In one of my recent projects, I encountered a persistent and puzzling issue while managing AWS cloud resources via Crossplane in a Kubernetes cluster. Specifically, when deleting certain cloud infrastructure using Crossplane, the process would always hang — and upon investigation, the root cause turned out to be a leaked security group that was never deleted.

The Problem

We were using Crossplane to declaratively manage cloud infrastructure (including networking, compute, and storage) within our Kubernetes cluster. However, during resource teardown — such as deleting a complete environment stack — we observed that deletion would consistently fail due to an undeleted AWS security group.

This wasn’t a random flake — it happened every time.
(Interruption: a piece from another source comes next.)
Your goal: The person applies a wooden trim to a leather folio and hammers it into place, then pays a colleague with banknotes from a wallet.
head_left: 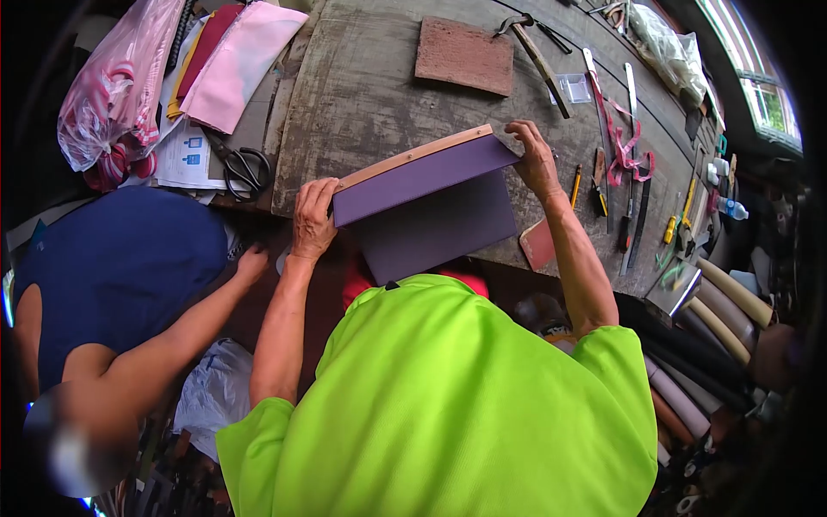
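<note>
A purple sheet [439, 226], folded along its upper part, lies over the front edge of the wooden table. Along its far edge runs a light brown wooden strip [416, 154] with small metal dots. My left hand [314, 217] grips the left end of the strip and sheet, fingers wrapped over the edge. At the right corner of the purple piece is my right hand [536, 159], its fingers bent and somewhat apart, with the thumb side near the corner. Whether it grips the corner is hard to see.
A reddish slab [465, 55] and a hammer [541, 69] lie farther back on the table [362, 86]. Black scissors [241, 165] rest at the left, near a co-worker in dark blue [121, 258]. Rulers, pink tape [622, 148] and cutters are at the right.
</note>
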The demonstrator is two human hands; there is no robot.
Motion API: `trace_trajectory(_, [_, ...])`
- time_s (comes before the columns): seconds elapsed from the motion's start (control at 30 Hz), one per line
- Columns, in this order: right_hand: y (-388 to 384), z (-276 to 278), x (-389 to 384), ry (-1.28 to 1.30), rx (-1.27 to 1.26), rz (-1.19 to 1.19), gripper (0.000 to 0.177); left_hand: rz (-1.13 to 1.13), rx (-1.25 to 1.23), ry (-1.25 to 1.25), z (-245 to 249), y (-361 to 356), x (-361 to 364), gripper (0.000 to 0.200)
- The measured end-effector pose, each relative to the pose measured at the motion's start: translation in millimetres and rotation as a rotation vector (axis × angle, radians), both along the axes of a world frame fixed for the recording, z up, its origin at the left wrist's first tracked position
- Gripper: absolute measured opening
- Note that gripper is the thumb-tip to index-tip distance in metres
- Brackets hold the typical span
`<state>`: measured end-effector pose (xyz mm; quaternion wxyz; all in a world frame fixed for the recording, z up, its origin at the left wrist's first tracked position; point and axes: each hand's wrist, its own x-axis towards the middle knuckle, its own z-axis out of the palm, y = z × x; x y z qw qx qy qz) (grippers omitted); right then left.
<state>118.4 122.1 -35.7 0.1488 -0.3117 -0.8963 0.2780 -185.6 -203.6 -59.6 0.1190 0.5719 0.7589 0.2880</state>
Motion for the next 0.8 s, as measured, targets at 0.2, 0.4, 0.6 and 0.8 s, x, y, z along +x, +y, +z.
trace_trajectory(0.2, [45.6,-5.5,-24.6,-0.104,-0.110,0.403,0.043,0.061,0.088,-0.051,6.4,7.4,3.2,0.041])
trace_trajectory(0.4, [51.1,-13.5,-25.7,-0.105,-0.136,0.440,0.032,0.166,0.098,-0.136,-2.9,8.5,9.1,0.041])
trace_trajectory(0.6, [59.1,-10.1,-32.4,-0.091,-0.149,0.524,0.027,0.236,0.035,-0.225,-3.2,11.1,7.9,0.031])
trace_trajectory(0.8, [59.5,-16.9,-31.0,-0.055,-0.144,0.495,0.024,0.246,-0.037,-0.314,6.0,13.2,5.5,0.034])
A quick look at the leaked security group’s description revealed something interesting:

“Managed by AWS Load Balancer Controller”

So the security group wasn’t created by us directly, but by the AWS Load Balancer Controller (aws-lb-controller) as part of its reconciliation logic. The problem was: when all related services were deleted, this security group still remained — blocking Crossplane from finishing its resource cleanup.

Debugging

Naturally, I started with the basics: checking the logs, and searching through the AWS Load Balancer Controller documentation and GitHub issues for similar reports.

Surprisingly, I couldn’t find any mention of this problem — no open issues, no discussions in the docs, no hints that this was expected behavior. This made the issue even more mysterious.

Digging into the controller’s source code, I found that it maintains an internal structure called sync.ObjectMap. This cache is used to track which Kubernetes services are currently associated with which AWS security groups.

Crucially, whether the controller deletes a security group depends on whether it believes the security group is still being used — and that belief comes from the cached state, not the live cluster state.

In our case, the controller was incorrectly thinking that the security group was still in use.

Eventually, the real issue surfaced: some of our Services, which were originally of type LoadBalancer, had been changed to ClusterIP as part of a recent project iteration. However, these Services still retained annotations like:

1
service.beta.kubernetes.io/aws-load-balancer-type: "external"

These annotations are meant for the AWS LB Controller to act on LoadBalancer services. But because they remained on ClusterIP services, the controller was incorrectly trying to reconcile them as LoadBalancers — causing them to be added to the internal ObjectMap cache.

Then I double checked the logs and found the controller logged errors like:

1
unsupported resource type: ClusterIP

These logs confirmed my suspicion: the controller was attempting to process services it shouldn’t care about, failing halfway through reconciliation, and never cleaning them up from the cache. As a result, the associated security group was considered “in use” and thus never deleted.

The Fix

Once I understood the root cause, the fix was simple: we removed the AWS LB-related annotations from all non-LoadBalancer services. After that, the controller stopped treating them as LoadBalancers, stopped adding them to the internal cache, and finally allowed the security group to be deleted as expected.

Takeaways

  • Caching can be dangerous: Especially when the controller’s decision logic relies on an internal map rather than querying the live state.
  • Annotations are powerful — and risky: Leaving legacy annotations in place can lead to subtle and unexpected side effects.
  • Logs are your friend: The repetitive unsupported resource type: ClusterIP messages were the key clue that unlocked the whole investigation.
  • Controllers aren’t always idempotent or fail-safe: This case showed how partial reconciliation can corrupt internal state if not carefully handled.

Final Thoughts

Debugging this issue taught me a lot about the internals of AWS Load Balancer Controller and reminded me of the importance of thorough cleanups during service type transitions. Crossplane and Kubernetes controllers offer powerful abstractions, but with great power comes the need for precise configuration hygiene.

If you’re building infrastructure on Kubernetes and leveraging controllers like Crossplane or AWS LB Controller, always double-check annotations, reconcile logic, and watch for persistent logs. Sometimes the solution is hiding in plain sight.